Once you find the line containing "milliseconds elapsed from" in the data below, copy it and each following line exactly, up to and including the line containing "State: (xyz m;", and nothing else.

Records from a dataset
^^^^
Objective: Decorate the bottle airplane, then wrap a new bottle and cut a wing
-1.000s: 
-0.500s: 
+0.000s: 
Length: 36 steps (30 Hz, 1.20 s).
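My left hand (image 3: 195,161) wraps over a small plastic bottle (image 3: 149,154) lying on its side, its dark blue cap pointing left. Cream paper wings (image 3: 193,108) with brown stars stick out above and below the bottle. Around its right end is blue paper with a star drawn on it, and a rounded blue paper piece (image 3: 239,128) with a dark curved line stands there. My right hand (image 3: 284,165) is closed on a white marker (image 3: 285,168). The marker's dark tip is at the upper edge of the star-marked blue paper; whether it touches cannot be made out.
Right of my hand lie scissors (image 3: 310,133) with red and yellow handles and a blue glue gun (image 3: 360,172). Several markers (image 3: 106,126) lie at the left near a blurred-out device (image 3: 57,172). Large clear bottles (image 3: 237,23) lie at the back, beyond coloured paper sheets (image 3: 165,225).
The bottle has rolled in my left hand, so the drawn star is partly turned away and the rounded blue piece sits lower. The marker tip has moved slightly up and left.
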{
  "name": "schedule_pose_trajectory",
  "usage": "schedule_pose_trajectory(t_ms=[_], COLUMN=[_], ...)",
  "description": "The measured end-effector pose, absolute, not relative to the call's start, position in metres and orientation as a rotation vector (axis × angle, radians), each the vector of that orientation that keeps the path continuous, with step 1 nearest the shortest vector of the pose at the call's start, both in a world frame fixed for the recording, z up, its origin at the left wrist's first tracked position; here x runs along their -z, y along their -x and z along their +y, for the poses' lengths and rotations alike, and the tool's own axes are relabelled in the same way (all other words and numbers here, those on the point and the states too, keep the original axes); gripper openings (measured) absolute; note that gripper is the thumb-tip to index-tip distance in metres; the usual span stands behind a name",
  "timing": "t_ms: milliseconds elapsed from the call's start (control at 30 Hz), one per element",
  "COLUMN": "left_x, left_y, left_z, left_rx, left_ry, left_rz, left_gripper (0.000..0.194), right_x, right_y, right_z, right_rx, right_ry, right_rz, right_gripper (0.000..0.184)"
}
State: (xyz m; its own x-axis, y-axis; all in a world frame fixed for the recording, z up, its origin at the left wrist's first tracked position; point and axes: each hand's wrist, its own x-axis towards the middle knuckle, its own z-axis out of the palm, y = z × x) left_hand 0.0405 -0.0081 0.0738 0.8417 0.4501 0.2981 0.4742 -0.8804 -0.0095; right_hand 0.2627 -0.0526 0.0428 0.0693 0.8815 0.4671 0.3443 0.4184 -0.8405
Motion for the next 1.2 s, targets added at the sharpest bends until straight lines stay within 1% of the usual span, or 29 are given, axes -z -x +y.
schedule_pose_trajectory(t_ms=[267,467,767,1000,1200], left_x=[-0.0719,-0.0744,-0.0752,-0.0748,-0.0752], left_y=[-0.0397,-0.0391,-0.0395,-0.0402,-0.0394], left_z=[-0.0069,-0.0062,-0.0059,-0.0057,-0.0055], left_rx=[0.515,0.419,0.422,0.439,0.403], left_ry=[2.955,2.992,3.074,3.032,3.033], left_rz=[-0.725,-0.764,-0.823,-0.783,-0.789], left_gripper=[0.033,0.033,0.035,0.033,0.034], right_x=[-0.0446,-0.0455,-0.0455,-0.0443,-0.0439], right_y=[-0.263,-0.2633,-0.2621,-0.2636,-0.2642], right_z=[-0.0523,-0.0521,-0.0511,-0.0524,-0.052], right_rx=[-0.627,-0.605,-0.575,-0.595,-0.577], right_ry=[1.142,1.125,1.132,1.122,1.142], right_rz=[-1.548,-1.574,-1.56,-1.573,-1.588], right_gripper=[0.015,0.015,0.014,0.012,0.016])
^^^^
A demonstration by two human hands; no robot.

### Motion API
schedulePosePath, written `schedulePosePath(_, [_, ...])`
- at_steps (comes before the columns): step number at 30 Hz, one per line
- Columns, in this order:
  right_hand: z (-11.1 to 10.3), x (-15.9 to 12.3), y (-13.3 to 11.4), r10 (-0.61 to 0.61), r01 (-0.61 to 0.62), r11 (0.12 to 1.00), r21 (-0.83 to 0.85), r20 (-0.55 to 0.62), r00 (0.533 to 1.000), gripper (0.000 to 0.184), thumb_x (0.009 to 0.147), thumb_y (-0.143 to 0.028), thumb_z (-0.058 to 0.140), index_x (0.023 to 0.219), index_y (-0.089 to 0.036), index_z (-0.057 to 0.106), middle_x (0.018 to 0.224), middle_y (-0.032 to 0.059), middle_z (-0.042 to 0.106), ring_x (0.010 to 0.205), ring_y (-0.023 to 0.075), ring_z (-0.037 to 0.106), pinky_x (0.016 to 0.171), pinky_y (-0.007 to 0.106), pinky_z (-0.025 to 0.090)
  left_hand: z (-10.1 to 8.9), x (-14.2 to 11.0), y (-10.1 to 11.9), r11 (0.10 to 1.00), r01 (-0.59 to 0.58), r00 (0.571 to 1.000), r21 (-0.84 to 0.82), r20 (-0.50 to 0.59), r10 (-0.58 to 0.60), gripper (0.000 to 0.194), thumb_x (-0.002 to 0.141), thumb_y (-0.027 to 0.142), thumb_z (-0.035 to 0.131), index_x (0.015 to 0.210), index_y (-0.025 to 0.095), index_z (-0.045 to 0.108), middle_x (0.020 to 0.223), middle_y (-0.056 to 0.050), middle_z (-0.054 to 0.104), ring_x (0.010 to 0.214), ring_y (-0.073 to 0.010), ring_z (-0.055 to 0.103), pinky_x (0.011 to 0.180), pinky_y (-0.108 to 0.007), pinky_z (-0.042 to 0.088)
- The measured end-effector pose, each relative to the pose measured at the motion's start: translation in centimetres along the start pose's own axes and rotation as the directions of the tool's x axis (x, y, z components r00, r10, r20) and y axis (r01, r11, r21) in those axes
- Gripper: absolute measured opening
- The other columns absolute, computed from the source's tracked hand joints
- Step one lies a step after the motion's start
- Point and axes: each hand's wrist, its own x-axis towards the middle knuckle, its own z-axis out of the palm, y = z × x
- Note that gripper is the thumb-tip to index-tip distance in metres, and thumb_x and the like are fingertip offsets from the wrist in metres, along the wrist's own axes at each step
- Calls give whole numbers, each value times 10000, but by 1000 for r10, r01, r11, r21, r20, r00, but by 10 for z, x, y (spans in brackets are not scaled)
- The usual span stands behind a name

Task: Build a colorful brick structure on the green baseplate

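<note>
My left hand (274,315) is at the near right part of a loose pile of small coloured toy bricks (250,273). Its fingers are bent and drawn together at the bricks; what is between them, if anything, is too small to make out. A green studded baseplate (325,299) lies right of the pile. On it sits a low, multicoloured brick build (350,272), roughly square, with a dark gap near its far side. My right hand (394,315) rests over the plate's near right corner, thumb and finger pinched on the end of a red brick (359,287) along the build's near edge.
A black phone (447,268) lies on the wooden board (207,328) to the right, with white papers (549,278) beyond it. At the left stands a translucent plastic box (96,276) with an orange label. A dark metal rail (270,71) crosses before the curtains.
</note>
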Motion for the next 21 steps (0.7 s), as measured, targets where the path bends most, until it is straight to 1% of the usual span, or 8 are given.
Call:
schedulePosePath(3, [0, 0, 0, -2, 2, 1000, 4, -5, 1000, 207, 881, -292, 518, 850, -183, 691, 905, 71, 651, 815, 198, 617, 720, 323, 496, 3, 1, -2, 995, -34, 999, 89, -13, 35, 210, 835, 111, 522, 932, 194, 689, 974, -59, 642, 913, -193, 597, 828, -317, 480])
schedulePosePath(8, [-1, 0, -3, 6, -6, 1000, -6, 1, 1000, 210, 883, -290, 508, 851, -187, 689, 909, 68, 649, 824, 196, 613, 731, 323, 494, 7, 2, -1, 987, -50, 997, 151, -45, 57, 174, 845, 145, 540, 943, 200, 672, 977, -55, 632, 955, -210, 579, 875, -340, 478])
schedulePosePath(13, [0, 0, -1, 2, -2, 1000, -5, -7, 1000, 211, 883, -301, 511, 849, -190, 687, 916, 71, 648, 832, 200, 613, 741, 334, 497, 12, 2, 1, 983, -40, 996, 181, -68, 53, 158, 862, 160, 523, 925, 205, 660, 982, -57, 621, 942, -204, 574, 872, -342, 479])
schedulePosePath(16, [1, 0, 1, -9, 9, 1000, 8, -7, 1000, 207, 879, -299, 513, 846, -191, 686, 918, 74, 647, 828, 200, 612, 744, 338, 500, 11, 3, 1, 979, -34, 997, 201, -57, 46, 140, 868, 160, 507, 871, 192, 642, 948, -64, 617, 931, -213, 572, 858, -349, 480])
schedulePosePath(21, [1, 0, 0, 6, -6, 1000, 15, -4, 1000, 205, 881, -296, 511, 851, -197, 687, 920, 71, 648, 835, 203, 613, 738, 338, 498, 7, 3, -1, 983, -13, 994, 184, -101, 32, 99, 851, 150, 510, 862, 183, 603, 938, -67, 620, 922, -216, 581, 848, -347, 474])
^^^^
SOLUTION TO THIS EXERCISE >>
  "timing": "t_ms: milliseconds elapsed from the call's start (control at 30 Hz), one per element",
  "COLUMN": "left_x, left_y, left_z, left_rx, left_ry, left_rz, left_gripper (0.000..0.194), right_x, right_y, right_z, right_rx, right_ry, right_rz, right_gripper (0.000..0.184)"
}
State: (xyz m; its own x-axis, y-axis; all in a world frame fixed for the recording, z up, its origin at the left wrist's first tracked position; point and axes: each hand's wrist, its own x-axis towards the middle knuckle, its own z-axis out of the palm, y = z × x) left_hand 0.0405 -0.0081 0.0738 0.8417 0.4501 0.2981 0.4742 -0.8804 -0.0095; right_hand 0.2627 -0.0526 0.0428 0.0693 0.8815 0.4671 0.3443 0.4184 -0.8405

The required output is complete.